On the issue of whether the EPA acted in breach of its statutory duty and unreasonably permitted Esso to carry out petroleum production operations in the absence of compliance with the terms of the permit, Justice Kissoon ruled that the EPA has committed an illegality, acted unlawfully, ultra vires, unreasonably, in defiance of logic, irrationally, and without any jurisdiction.

He inter alia, found that Esso was engaged in a “disingenuous attempt” which was calculated to deceive when it sought to dilute its liabilities and settled obligations stipulated and expressed in Condition 14 of the permit, while simultaneously optimising production in the Stabroek Block.

“The insurance obtained by the EEPGL from its Affiliate Company AON UK Ltd, both for the Liza Phase 1 and Phase 2 Projects, does not satisfy the stipulation and obligation set out at Condition 14:5 of the Environmental Permit, or even what is considered environmental liability insurance according to international standards of the petroleum industry,” he held.

In the end, EPA and Esso were ordered to pay Whyte and Collins $1.5M in court costs.

Several days after the High Court ruling, EPA filed a Notice of Appeal in which it advanced several grounds on which it is seeking to set aside the ruling, among them being that the lower court’s reasoning was flawed, and that the Environmental Permit was in keeping with the law.

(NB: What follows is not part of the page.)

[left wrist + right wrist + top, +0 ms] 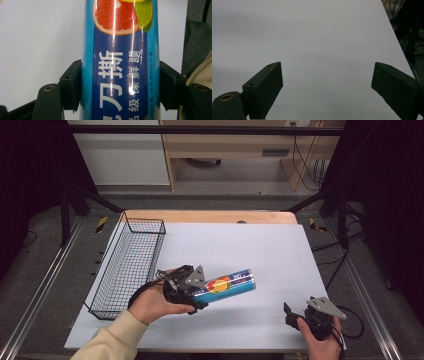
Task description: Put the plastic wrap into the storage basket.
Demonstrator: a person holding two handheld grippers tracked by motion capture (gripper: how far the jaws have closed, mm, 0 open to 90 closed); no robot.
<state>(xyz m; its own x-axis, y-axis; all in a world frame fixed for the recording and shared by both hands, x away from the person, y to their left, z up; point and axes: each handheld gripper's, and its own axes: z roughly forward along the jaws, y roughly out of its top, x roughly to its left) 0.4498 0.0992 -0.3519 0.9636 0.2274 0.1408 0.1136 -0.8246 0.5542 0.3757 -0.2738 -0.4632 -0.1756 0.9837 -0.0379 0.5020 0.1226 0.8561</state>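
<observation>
Blue tube [227, 285] with a citrus picture on its label: we see it pinched near one end by the left gripper [196, 290], both jaws pressed flat against its sides, the tube's far end pointing right over the white sheet [250, 245]. Wire basket [127, 265] sits just left of that hand. Our right gripper [290, 315] rests near the sheet's front right corner, jaws spread, nothing between them

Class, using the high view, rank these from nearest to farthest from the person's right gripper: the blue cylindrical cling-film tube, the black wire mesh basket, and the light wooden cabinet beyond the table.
From the right gripper, at the table's near right:
1. Blue cylindrical cling-film tube, left of it, held in the left gripper.
2. Black wire mesh basket, along the table's left edge.
3. Light wooden cabinet, beyond the far edge.
</observation>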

“The trial court erred in law in its interpretation, consideration and application of the combined effect of Clause 14 of the Environmental Permit…and erroneously concluded that the financial assurance to be provided by the third respondent herein, EEPGL, in relation to the said permit was unlimited,” one of the agency’s grounds of appeal outlined.

Another ground states, “The trial court erred in law and misconstrued the Environmental Protection Act and its regulations to determine that the appellant [EPA], a statutory body, had specific statutory powers which in fact it did not have.”

Another contention of the EPA is that the court wrongly ascribed a meaning to the Environmental Protection Act that was contrary to specific provisions in that very Act.

It is also contended that the court “in effect substituted its own discretion as the decision of the appellant when the appellant, at all material times, had exercised its discretion and acted well within its statutory and regulatory powers.”

According to the EPA’s legal documents, the orders granted by Justice Kissoon are coercive, and entirely remove the EPA’s discretion, which would have severe consequences. According to the agency, there would be severe disruption to the national economy if the order is allowed to stand.

EPA has been keen to point out that the very permit at the heart of the case is critically important to Guyana’s economic growth. It argues that should the permit which pertains to the Liza 1 and 2 fields be cancelled, this would have catastrophic consequences on the economy.

“Guyana as a nation now earns billions of dollars annually from the petroleum activities conducted on the Liza 1 and Liza 2 fields, both of which are subject to the permit. The suspension or cancellation will have a catastrophic effect on national funds for development, and also the Private Sector which supports the activities on the said Liza 1 and 2 fields,” EPA averred.

Attorney General and Legal Affairs Minister Anil Nandlall, SC, had pointed out after the ruling that the Environmental Permit imposes no obligation on the permit holder to provide an unlimited Parent Company Guarantee Agreement and/or Affiliate Company Guarantee Agreement.

The AG also pointed out that this ruling can have profound ramifications and grave economic as well as other impacts on the public interest and national development. He noted that the EPA and EEPGL had spent almost a year negotiating a Parent Guarantee and Indemnity Agreement to the tune of US$2B in liability coverage, in compliance with EEPGL’s financial assurance obligations under the Environmental Permit and the Environmental Protection Act.

“These negotiations only concluded [recently]. These negotiations and their material details were placed before the Court for its consideration, but unfortunately to no avail,” a statement from the Attorney General’s Chambers had disclosed.

There are several court cases challenging various aspects of ExxonMobil’s operations offshore Guyana.